Hilsee sued. It was 2010. The sides recently settled for undisclosed terms. But the property was conserved, and Hilsee hopes to now turn part of it into a model for how power lines and trees can coexist.
The struggle over greenery vs. electricity is as old the power grid itself.
But lately, after widespread power outages during Hurricane Sandy and February's ice storm, the battle lines may be hardening.
Trees are a leading cause of outages. "When we do tree-trimming, we do that to protect our wires, our equipment, and our customers," FirstEnergy spokesman Scott Surgeoner said. "Our job is to keep the lights on."
But all too often, the results aren't pretty. Who hasn't winced at those V-shaped trees with wires running through the center? Plus, society has grown more appreciative - and protective - of trees because they clean the air, beautify communities, and combat climate change.
"It's one of the great challenges of urban forestry to have these things coexist," said Pete Smith, a program manager with the Arbor Day Foundation, which gives annual awards, under its Tree Line USA program, to utilities that conform to best practices.
In general, "the tendency is to get more and more clearance, trim the trees harder and harder. That gives you more protection during storms," said Philip Charleton, executive director of the Utility Arborist Association, a national industry group.
In August 2003, a cascading power outage that affected about 50 million people in the Northeast and cost billions was later blamed, in part, on improper tree trimming. Congress passed legislation that led to new clearance standards for high-power lines.
Then came the outages from Sandy and February's ice storm, when 715,000 Peco customers alone lost power. The last of them didn't get it back until seven days later.
Peco, which already spends $35 million a year on pruning and vegetation removal, had a lot of community meetings afterward, spokeswoman Cathy Engel Menendez said. When it came to tree-trimming, residents fall into two camps.
Cut, say those who lost power for several days.
Wait, say those who didn't.
Todd Hilsee, who lives in Souderton, gets it. "We all want power to do so many things in our daily lives," he said recently as he spread out a map of the 189 stumps left by the tree crew. "And yet we want our natural landscape to be untouched."

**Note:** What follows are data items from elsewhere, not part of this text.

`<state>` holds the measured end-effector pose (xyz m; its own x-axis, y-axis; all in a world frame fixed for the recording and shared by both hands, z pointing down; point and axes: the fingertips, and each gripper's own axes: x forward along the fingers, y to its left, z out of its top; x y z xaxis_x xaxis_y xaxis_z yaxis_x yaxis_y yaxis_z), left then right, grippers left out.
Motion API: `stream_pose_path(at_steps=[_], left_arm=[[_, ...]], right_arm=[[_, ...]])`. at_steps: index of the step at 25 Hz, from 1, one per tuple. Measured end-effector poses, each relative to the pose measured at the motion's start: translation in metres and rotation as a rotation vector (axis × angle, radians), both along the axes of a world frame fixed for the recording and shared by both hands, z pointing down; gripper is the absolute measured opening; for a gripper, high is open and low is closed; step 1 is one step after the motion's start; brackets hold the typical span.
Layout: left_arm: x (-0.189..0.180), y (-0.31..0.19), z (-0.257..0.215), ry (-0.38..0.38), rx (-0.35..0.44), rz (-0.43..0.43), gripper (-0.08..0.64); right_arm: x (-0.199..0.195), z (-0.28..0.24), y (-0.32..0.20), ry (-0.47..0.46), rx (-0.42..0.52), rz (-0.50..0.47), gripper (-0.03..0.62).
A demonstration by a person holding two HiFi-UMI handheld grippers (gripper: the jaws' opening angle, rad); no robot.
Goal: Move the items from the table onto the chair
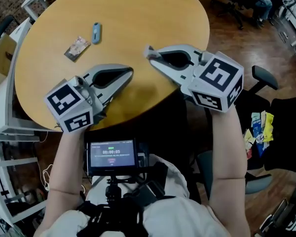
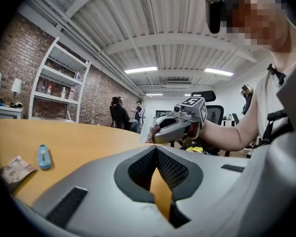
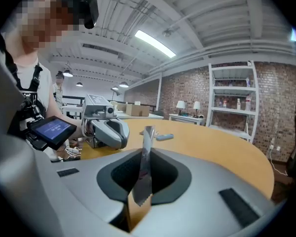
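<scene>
Wooden and round, the table (image 1: 153,14) is filling most of the head view, and a black chair (image 1: 286,127) is standing off its right edge with a small heap of yellow and blue packets (image 1: 257,127) lying on the seat. The right gripper (image 1: 153,56) is hovering above the table's near edge, its jaws clamping a thin silvery packet (image 3: 144,167) that is standing on edge between them, while the left gripper (image 1: 127,74) is hanging beside it with jaws pressed together on nothing. Well apart from both, a brown packet (image 1: 77,47) and a small blue thing (image 1: 96,32) are lying just beside each other on the tabletop's far left.
</scene>
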<state>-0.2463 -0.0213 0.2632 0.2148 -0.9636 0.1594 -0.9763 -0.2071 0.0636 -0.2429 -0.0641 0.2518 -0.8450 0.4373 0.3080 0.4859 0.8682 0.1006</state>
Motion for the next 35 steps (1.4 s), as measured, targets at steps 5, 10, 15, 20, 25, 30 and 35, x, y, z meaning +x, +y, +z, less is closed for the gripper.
stream_pose_path(at_steps=[5,10,15,20,25,30,35], left_arm=[[0.043,-0.035,-0.008,0.004,-0.003,0.096,0.009],[0.083,-0.081,-0.011,-0.006,-0.015,0.114,0.011],[0.151,-0.136,-0.008,-0.023,0.014,0.283,0.011],[0.216,-0.177,-0.012,-0.058,0.078,0.424,0.011],[0.279,-0.217,0.007,0.016,0.065,0.566,0.011],[0.339,-0.244,0.075,0.067,-0.045,0.678,0.011],[0.377,-0.254,0.133,0.096,-0.143,0.738,0.011]], right_arm=[[0.061,-0.003,-0.037,-0.037,-0.093,0.129,0.038],[0.129,0.009,-0.086,-0.08,-0.189,0.258,0.038],[0.207,0.059,-0.15,-0.032,-0.201,0.512,0.038],[0.293,0.116,-0.214,0.036,-0.123,0.813,0.039],[0.376,0.18,-0.273,0.128,-0.065,1.107,0.038],[0.463,0.235,-0.309,0.189,-0.111,1.393,0.039],[0.511,0.279,-0.333,0.288,-0.11,1.54,0.04]])
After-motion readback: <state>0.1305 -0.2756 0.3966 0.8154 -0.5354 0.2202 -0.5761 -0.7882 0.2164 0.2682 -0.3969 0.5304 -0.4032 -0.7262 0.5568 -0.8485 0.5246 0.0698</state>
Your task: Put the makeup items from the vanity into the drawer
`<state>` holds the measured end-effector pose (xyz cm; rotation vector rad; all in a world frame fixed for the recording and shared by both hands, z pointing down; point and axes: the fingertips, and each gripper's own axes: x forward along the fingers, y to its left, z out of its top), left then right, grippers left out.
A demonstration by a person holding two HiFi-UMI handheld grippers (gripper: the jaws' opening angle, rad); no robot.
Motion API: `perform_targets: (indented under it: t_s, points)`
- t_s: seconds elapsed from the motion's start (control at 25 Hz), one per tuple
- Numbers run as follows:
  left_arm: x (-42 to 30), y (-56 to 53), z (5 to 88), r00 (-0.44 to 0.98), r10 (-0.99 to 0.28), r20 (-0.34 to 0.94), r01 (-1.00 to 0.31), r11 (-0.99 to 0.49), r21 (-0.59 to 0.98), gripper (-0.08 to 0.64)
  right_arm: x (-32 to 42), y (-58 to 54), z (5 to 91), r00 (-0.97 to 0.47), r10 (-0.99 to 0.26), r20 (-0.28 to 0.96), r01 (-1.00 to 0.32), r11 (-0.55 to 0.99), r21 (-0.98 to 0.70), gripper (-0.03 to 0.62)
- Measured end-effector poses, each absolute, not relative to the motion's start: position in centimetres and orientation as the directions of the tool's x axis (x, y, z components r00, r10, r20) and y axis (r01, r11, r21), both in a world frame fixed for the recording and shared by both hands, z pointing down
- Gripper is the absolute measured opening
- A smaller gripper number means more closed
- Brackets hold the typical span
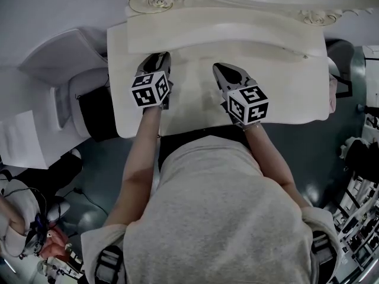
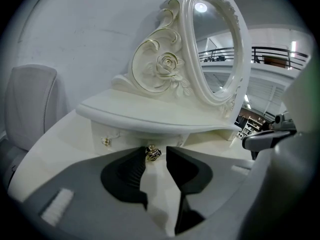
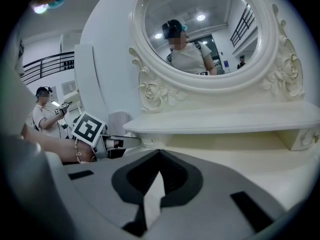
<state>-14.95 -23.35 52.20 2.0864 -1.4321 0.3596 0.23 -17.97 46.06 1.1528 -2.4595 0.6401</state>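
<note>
**Left jaws spread at the drawer knob, right jaws closed and idle**

Head view: looks down on the white vanity [image 1: 296, 99]. Shows the left gripper [image 1: 158, 57] pushed forward to the raised shelf, and the right gripper [image 1: 219, 67] held a little further back over bare tabletop. Shows no makeup items anywhere on the top.

Left gripper view: finds the jaws spread, with a small gold knob [image 2: 152, 153] right at their tips, nearer the left jaw and not pinched. Probably lined up this way to catch the knob and pull the drawer [image 2: 150, 140] out before anything goes in. Places that drawer under the shelf [image 2: 150, 116], apparently shut, its front plain cream-white like the rest. Also shows a second gold knob [image 2: 106, 142] near it on the left, and above, a carved rose and the oval mirror [image 2: 220, 49].

Right gripper view: finds the jaws pressed together with nothing between them, likely kept clear while the other side works. Shows tabletop ahead, again without makeup items.
</note>
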Motion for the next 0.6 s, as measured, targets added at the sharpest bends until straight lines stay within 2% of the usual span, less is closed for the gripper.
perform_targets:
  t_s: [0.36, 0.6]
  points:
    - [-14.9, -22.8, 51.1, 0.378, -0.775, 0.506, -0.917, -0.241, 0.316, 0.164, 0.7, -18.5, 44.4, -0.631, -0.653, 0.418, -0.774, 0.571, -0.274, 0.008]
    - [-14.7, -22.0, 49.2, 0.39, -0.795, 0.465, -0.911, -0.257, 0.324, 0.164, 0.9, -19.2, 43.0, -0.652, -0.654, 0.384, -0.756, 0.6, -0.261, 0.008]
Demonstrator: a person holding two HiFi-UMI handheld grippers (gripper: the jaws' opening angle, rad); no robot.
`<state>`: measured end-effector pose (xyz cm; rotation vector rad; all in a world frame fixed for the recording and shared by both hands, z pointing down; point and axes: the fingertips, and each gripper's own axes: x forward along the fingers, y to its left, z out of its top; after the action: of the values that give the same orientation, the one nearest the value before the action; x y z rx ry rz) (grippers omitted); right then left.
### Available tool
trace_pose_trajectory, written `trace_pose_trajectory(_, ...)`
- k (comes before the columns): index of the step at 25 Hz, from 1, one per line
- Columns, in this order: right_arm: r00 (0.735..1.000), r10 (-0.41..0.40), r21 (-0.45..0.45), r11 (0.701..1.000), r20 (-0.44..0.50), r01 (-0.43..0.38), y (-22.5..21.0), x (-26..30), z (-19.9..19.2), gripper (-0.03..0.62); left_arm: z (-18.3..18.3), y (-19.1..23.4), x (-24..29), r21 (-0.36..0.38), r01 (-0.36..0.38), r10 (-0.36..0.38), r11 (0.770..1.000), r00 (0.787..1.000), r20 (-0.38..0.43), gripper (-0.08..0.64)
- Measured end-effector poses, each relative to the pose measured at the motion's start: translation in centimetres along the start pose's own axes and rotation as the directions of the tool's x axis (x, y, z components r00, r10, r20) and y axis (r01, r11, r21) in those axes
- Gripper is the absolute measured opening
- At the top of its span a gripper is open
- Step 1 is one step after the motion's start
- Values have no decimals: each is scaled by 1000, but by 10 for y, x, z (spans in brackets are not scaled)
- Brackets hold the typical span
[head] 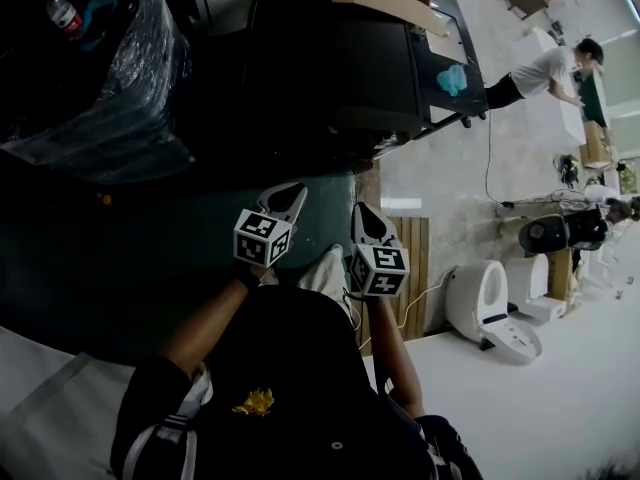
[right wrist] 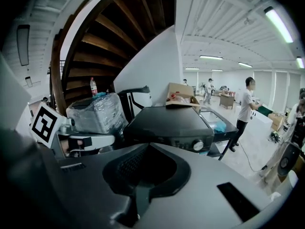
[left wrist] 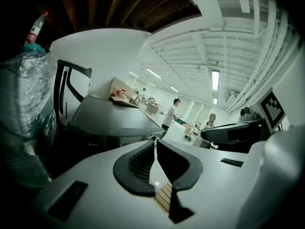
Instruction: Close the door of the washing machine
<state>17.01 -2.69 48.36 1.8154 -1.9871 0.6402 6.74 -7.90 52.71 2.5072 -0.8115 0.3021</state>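
Before the dark washing machine point(head: 370, 78), the left gripper point(head: 288, 198) and right gripper point(head: 370, 223) hover side by side, both jaws closed on nothing.

A plastic-wrapped bundle point(right wrist: 96, 113) carries a red-labelled bottle point(right wrist: 93, 86) on top. A blue cloth point(head: 452, 78) lies near one edge of a black side table point(head: 447, 43). A person in a white shirt point(head: 540, 71) bends forward just past the table.
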Motion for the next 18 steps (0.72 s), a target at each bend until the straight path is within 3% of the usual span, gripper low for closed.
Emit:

In the case of his grandmother's land, which Hilsee and his wife, Barbara, had bought from relatives for $425,000, they'd gone too far, Hilsee thought.
Several ironies gnawed at him.
Snyder Road wasn't an ordinary road. It had been designated by the Montgomery County Planning Commission as "aesthetically unique."
The property itself was a central link, joining several other conserved properties in a community that cared deeply about open space. Since 1999, Upper Pottsgrove had gone from zero to about 300 preserved acres.
If this property could be added, the high school track team could run a five-mile route and cross only four roads.
"This is the heart of it," Township Commissioner Herbert C. Miller Jr. said.
Hilsee had wanted to turn part of the property into an environmental education center. But did that make as much sense after all those trees were cut?
According to a complaint he filed with the state Public Utility Commission, "Today, where the view shed had been flowering trees along the right-of-way, with sight lines into an old growth forest floor covered with periwinkle and dappled sunlight, invasive species block the view and are choking out proper regrowth."
But then he had another idea. What if this was, in the end, not the destruction of a beautiful section of woods, but a teachable moment?
What if they could do everything - start a new nonprofit, build a center, and preserve the land?
He already knew of a student environmental group at Souderton High School - SAVE, or Students Against Violating the Earth - and he respected the longtime environmental education teacher, Ken Hamilton.
Besides Hilsee's suit settling, the township got a $146,100 grant from the state Department of Natural Resources and Conservation, and the money went toward the $400,000 purchase price for 15.5 acres of the Hilsees' property.
Part of the conservation agreement is that a new group - the SAVE Alliance Foundation, headed by Hamilton - can use the land.
That's important, because it will be right next door.
The Hilsees are donating the remaining 1.6 acres and the grandparents' house, originally a log cabin built about two centuries ago, to the alliance. Last month, the group received approval from the IRS for its nonprofit status.
It has a lot of plans: The house restored, and an education wing added. Trails marked with quick-response codes. Waist-high garden beds so those with physical disabilities can reach them.
A typical day, in Hamilton's view: In the morning, dog walkers stopping by to learn how to build a rain garden. Later, student groups coming for lessons. In the evening, a community program on, say, native plants.
Or maybe a program on the new stretch of forest along Snyder Road.
The alliance plans to remove the overgrowth of invasive species - and any stumps that remain - this summer and, come fall, start putting in the trees.
They'll all be native species. And, with the group borrowing from initiatives many power companies now extol - "the right tree for the right place" - under the power lines, they'll be one other thing: short, such as redbuds, dogwoods, and crab apples.
The site will be, Hilsee said, a model of how the two actually can coexist.